◆ **Task to complete**
Copy out the entries below exactly as they stand, but only from the line containing "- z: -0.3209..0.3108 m" through the line containing "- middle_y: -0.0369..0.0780".
++++ Provided information ++++
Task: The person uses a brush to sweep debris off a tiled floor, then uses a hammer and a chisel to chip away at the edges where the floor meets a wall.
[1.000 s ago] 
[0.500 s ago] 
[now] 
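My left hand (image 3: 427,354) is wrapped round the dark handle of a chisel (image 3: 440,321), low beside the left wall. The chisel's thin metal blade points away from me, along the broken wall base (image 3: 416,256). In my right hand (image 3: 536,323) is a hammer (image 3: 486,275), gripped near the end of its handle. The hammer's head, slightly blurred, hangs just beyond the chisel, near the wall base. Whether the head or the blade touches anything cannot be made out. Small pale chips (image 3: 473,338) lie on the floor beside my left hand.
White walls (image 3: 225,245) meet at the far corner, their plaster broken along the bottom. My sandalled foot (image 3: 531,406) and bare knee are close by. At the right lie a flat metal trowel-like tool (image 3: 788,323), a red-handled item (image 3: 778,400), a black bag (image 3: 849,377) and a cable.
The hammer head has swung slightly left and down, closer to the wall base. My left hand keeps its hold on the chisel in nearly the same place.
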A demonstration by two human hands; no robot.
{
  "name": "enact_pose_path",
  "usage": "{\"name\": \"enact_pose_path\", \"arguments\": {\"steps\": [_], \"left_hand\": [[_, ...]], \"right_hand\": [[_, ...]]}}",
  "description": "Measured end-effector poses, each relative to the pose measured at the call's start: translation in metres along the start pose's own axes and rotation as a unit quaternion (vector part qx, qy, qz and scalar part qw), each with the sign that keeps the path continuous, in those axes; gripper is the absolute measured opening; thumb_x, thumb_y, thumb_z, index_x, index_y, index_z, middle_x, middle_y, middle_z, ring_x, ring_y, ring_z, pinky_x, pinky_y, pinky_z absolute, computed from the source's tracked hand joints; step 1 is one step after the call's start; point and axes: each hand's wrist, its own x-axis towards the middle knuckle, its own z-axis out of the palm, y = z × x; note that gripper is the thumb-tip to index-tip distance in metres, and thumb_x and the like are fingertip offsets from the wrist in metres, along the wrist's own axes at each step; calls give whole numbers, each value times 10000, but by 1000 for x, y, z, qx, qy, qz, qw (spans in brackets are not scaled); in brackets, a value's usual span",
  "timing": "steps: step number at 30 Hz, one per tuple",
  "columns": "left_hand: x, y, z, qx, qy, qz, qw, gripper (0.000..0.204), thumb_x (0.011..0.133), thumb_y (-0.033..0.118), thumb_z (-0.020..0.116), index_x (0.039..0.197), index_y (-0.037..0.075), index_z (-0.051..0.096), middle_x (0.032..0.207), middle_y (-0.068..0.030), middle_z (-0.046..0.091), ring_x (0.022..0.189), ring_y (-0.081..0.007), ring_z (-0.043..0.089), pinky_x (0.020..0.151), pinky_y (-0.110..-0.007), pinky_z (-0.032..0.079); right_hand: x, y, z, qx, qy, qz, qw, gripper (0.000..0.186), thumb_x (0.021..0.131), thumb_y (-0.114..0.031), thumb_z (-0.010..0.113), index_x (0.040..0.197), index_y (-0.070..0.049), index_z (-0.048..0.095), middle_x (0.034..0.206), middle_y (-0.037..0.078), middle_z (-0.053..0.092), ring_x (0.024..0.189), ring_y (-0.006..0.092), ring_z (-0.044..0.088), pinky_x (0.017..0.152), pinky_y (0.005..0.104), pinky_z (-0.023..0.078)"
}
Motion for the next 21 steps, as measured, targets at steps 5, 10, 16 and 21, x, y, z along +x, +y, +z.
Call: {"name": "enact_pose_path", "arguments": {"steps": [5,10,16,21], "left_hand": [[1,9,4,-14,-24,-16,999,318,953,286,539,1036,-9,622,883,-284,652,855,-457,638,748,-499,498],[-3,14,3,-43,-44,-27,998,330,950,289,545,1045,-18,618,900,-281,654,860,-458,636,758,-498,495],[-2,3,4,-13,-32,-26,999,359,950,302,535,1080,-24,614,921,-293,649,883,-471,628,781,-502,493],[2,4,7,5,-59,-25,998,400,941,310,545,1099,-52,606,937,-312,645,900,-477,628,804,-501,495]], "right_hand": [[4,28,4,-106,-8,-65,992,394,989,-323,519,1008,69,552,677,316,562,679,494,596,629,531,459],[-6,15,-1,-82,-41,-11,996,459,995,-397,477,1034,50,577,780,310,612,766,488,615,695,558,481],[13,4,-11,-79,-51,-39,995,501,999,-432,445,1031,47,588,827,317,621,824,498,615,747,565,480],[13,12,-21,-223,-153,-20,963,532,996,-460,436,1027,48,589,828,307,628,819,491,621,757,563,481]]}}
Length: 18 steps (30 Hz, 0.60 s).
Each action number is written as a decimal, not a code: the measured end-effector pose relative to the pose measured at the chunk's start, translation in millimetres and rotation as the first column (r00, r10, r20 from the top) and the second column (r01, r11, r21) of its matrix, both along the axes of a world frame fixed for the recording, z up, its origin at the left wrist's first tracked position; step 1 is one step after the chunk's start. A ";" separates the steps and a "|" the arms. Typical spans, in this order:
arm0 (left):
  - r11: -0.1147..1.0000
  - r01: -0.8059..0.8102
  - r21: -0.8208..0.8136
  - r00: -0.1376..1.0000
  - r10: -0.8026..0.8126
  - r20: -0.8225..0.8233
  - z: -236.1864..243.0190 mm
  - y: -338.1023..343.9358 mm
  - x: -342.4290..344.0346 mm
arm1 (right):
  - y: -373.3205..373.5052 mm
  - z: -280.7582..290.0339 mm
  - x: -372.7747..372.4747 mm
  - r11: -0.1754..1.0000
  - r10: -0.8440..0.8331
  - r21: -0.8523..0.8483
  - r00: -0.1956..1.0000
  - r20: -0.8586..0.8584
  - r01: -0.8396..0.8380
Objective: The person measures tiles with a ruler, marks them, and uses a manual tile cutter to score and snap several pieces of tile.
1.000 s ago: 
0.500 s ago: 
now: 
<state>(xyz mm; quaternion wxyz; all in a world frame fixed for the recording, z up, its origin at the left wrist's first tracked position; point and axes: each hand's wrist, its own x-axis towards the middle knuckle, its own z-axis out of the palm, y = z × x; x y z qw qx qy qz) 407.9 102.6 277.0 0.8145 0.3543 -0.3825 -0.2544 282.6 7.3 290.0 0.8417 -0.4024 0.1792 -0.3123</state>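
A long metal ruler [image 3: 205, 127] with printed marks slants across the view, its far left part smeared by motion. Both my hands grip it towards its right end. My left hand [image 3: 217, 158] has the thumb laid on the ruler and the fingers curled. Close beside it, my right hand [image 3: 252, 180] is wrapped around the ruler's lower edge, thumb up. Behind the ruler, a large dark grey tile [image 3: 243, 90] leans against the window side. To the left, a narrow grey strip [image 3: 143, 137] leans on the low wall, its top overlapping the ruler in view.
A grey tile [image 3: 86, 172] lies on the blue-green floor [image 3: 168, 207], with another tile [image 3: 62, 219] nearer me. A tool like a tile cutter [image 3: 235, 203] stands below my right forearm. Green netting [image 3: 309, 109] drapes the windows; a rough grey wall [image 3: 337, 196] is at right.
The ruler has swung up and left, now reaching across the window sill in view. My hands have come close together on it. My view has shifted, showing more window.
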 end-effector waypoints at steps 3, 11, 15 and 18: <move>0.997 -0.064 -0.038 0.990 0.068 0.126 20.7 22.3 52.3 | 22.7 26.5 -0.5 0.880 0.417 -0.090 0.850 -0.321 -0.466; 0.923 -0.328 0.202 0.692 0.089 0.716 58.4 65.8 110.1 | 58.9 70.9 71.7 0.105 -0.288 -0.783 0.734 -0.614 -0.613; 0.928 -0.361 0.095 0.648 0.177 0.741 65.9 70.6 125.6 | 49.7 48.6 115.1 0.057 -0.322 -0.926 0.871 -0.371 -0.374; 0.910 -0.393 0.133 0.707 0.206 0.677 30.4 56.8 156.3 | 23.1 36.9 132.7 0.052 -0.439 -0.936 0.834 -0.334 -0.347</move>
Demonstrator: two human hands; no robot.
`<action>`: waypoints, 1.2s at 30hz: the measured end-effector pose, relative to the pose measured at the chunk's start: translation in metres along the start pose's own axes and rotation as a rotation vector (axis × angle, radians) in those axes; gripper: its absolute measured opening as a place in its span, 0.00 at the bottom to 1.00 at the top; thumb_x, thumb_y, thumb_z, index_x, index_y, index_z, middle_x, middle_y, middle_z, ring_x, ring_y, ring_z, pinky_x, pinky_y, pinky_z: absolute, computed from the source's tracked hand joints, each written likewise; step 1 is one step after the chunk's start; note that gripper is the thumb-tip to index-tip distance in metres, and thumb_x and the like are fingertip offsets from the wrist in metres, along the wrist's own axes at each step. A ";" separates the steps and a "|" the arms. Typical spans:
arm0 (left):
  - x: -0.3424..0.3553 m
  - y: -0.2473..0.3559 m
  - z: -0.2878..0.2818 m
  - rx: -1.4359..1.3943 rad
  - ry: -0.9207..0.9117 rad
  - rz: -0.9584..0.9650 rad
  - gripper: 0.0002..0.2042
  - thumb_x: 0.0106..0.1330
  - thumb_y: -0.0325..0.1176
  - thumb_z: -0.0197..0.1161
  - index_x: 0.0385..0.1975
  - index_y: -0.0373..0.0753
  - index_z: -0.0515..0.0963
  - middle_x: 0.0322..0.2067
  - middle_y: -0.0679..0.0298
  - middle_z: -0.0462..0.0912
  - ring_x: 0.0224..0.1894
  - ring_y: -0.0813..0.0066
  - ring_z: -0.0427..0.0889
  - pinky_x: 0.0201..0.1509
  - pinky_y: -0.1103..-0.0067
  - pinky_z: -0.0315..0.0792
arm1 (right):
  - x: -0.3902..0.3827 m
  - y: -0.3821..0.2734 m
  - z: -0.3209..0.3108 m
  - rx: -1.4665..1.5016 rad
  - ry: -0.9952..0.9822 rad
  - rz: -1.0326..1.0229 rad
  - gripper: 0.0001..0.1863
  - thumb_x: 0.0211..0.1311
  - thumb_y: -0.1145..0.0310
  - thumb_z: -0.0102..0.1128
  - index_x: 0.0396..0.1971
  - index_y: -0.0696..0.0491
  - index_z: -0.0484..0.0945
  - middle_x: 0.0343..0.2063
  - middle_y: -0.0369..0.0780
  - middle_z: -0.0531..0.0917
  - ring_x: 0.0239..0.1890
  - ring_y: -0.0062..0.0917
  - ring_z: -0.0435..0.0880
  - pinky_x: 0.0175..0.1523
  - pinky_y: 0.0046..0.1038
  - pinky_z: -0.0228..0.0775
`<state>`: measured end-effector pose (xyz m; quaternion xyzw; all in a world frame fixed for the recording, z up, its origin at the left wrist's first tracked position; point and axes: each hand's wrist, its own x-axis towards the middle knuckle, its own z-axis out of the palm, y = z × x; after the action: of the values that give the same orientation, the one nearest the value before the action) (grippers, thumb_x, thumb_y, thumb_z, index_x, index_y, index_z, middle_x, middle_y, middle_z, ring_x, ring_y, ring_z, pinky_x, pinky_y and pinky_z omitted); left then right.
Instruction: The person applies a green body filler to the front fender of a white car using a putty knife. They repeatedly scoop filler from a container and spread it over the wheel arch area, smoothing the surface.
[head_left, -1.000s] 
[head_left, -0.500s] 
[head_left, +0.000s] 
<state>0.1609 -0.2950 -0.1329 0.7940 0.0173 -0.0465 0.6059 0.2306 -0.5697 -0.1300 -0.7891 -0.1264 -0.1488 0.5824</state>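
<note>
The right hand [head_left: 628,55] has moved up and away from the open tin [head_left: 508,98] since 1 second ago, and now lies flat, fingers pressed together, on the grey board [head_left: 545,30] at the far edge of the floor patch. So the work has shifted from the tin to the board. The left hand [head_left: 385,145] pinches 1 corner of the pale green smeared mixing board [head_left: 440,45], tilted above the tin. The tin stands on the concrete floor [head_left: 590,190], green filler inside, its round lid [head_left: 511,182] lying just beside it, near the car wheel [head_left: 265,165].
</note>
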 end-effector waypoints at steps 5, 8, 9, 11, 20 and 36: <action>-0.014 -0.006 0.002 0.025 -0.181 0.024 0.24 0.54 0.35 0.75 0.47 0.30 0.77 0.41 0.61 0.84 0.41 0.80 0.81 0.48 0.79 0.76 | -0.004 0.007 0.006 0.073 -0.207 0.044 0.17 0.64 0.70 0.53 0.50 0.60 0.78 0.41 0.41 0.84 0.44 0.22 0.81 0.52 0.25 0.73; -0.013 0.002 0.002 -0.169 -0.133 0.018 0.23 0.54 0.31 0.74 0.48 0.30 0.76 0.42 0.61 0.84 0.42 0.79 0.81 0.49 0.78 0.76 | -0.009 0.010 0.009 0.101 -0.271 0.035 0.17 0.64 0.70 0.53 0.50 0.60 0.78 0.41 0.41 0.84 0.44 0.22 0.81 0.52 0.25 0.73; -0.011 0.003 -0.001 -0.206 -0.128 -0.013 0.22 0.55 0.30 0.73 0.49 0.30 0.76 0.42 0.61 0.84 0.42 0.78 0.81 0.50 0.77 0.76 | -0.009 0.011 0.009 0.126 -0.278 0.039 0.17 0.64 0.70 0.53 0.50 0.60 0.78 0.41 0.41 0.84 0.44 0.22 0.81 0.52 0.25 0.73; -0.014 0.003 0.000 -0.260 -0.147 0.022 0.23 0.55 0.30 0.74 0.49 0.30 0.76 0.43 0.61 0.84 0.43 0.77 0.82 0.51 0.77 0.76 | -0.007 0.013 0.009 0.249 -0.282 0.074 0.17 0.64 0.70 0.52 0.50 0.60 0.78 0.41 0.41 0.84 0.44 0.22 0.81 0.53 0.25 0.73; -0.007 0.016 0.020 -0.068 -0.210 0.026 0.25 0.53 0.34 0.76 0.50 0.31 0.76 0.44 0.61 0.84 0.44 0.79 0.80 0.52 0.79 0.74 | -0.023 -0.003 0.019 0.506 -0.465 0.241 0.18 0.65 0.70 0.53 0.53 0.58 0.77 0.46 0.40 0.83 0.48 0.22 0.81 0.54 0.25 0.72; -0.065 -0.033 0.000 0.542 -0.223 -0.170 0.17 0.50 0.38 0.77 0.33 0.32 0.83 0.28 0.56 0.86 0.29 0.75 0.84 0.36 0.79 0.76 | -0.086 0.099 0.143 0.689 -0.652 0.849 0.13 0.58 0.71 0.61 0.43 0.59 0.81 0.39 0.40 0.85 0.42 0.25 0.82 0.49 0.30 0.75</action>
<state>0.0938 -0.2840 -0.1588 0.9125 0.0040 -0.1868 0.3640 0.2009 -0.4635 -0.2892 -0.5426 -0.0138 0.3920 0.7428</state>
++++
◆ **Solution**
  - z: -0.3209..0.3108 m
  - rx: -1.4665..1.5016 rad
  - ry: -0.9952..0.9822 rad
  - rz: -1.0326..1.0229 rad
  - gripper: 0.0001..0.1863
  - thumb_x: 0.0211..0.1311
  - thumb_y: -0.1145..0.0310
  - thumb_z: -0.0102..0.1128
  - index_x: 0.0396..0.1971
  - index_y: -0.0696..0.0491
  - index_z: -0.0484..0.0945
  - middle_x: 0.0343..0.2063
  - middle_y: -0.0369..0.0780

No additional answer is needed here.